Forgive the bluntness below. All of you need to know some very basic truths about America.

No. This analogy and the assumptions are wrong.

The regime of Tariffs Trump overturns was reverse Tariffs directed against the American people by American globalists, who hate us insanely. This being a unique historical development-Elites that Genocidally hate their own people-your analogy fails.

Unless you can find another example in history, I cannot.

What Trump is really doing is extracting a real Tribute that pays America instead of allies buying US Treasury bonds that we the taxpayers pay interest on, last year we paid $1,250,000,000,000 in interest on those bonds.

$1.25 Trillion dollars.

So YES EUROS, we’re done paying you and doing most of the dying too. No more 🩸and no more 💰💵. However-

Trump offers 0% tariffs if you build factories in the United States, and yes hire Americans as workers.

The other bad assumption is that we America are an Empire. That word was never used until the last decade, indeed it’s only in common usage with EU countries, our own 🇺🇸 people recoil at it still, just as no Emperor was ever so degraded as to call himself Rex - King - no American says this… the closest ever were the drunken Madeleines Albanian Albrights and Clinton coke heads saying “hegemony.” The sight of swaying crones and eunuchs warm not our hearts.

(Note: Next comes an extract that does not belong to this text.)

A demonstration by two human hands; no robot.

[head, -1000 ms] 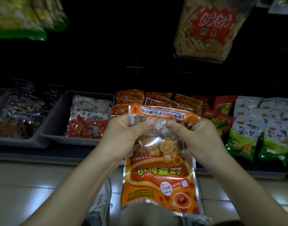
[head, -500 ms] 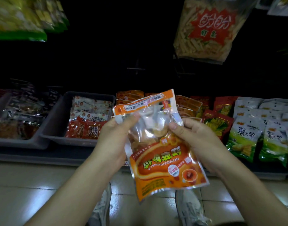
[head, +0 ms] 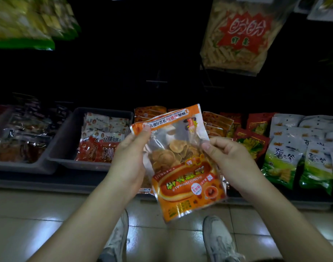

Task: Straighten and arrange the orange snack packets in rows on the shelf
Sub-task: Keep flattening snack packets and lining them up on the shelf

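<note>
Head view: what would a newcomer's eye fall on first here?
The orange snack packet is held tilted at the centre between the left hand and right hand. Behind it, more orange packets lie on the dark shelf. At upper right hangs a large clear bag with a red label.
</note>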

Finally please understand the map and the resources and the balance of American trade are American; we not only have no need of Empire we cannot indulge it further.

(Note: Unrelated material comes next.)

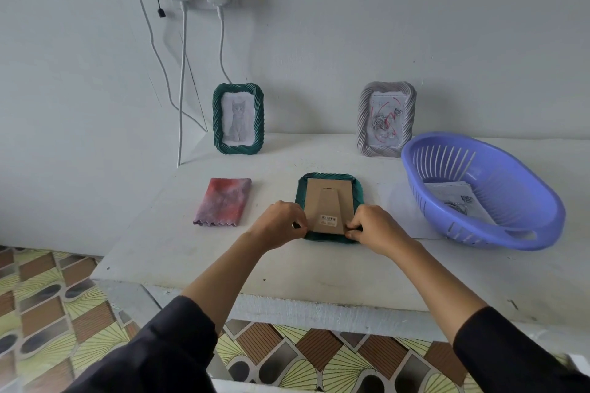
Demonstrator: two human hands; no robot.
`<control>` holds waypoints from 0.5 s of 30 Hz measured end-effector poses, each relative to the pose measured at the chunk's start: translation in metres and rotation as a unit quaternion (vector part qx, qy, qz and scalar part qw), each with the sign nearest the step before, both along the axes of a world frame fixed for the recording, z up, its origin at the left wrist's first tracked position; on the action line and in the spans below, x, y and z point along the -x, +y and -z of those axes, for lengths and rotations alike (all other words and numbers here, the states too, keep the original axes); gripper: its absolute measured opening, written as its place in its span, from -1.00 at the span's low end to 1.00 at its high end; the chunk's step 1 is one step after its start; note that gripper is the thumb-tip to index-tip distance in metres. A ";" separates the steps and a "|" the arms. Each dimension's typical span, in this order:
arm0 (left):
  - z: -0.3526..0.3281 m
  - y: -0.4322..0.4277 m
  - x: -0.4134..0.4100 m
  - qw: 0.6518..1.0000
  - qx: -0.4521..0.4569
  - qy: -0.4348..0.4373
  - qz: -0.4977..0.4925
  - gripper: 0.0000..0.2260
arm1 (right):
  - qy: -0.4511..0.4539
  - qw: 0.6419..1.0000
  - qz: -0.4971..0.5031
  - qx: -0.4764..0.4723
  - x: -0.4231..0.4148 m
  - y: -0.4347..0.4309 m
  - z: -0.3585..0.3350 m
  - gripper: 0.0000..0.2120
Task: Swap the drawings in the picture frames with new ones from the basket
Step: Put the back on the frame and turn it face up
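We seem to be opening the face-down green frame (329,176) at the centre of the table (191,258). Our left hand (279,223) and right hand (373,230) pinch its cardboard back (329,201) at seven and five o'clock. Next, probably, lift it; the basket (523,195) waits at three.

Three frames (217,118) (364,118) (329,198), one basket (526,201), one cloth (223,202)
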State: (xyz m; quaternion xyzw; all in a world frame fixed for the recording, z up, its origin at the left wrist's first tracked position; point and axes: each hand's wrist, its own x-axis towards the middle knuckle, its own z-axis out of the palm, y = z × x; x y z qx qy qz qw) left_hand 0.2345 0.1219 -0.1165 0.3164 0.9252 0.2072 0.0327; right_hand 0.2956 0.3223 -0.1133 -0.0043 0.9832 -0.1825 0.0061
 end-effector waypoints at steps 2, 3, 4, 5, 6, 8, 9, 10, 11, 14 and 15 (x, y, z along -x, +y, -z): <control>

You cannot appeal to an Empire that is recoiling at the real costs and finds the very word repulsive, especially as the Senatorial class you are in this strange loop of mutual extortion has utterly lost its fighters and workers and taxpayers. I like you but look how bluntly I make the case regardless. Yankee is going home, our own elites utterly betrayed us, were they not so feeble they’d be lining the lampposts.

===============

Now it gets worse… this man Trump is now trapped by the Epstein scandal and his own experience of being falsely accused checks him from ruining others who are blameless.

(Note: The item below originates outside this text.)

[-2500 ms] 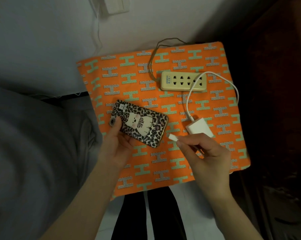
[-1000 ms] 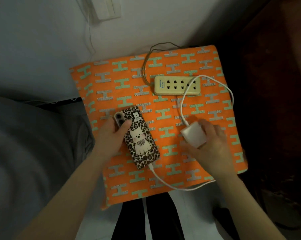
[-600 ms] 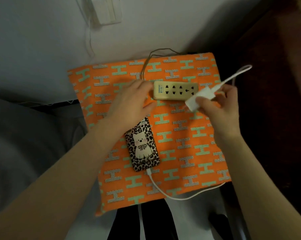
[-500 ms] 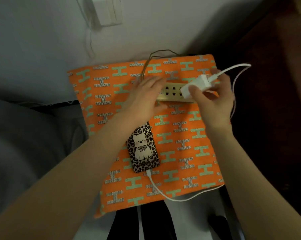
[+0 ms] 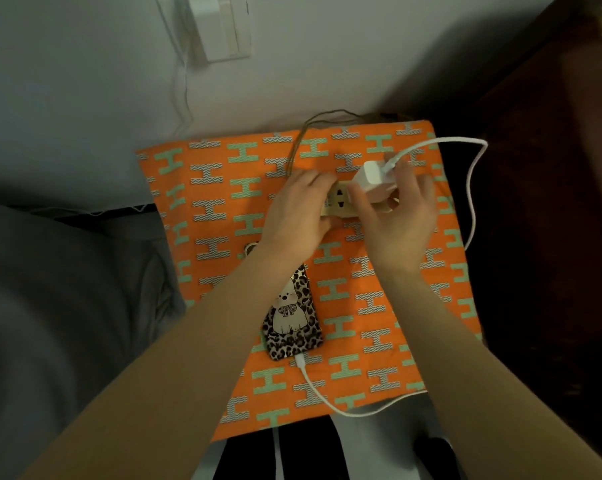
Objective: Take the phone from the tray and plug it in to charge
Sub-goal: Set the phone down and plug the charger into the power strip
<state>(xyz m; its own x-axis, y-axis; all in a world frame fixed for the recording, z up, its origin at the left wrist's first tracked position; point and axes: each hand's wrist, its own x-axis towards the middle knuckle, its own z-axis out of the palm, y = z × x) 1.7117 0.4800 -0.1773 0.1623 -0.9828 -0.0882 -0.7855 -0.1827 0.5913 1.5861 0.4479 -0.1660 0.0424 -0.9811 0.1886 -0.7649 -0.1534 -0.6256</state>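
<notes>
head view, looking down: we see an orange cloth (image 5: 223, 188) with teal and grey h shapes spread over the surface below us. on it, toward six o'clock from our hands, the phone (image 5: 294, 317) lies face down in a leopard-print case with a cartoon animal on its back; our left forearm crosses over its upper end. a white cable (image 5: 313, 386) is seated in the phone's bottom edge, runs off toward five o'clock past the cloth's near edge, loops up the three o'clock side and comes back in to the charger (image 5: 374, 180).

our right hand (image 5: 396, 220) is closed around the white charger, thumb on its near left side and fingers behind it, holding it right at the power strip (image 5: 337, 202). whether its prongs are fully in, we cannot tell, since the hand and the charger cover the spot. our left hand (image 5: 296, 216) rests palm down on the left end of the cream power strip, fingers spread flat over it, pressing rather than gripping. two sockets of the strip show between the hands. the strip's brown cord (image 5: 299, 140) leaves toward twelve o'clock and curls over the cloth's far edge. on the wall at twelve o'clock sits a white box (image 5: 219, 26) with a thin wire hanging from it.
</notes>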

Now Trump is merely the Usher of the inevitable doom of all these lies he’s exposed, but given the correlation of forces* he certainly must have expected his own doom. He’s opened up 80 and more years of lies and frauds covering up more lies and frauds. Yes it goes back to FDR and his very first term.

It will be interesting to see if there’s either a ruthless escape or an honorable end - or both - for our Hero Don we now hunt as Vigilante out of favor, for he gives us never enough.. no politician can.

No. Until we’re spitting our own blood 🩸 these “justices” we demand our just too easy, too li

*For this analysis only a tool as cold as the Russians at their best will do…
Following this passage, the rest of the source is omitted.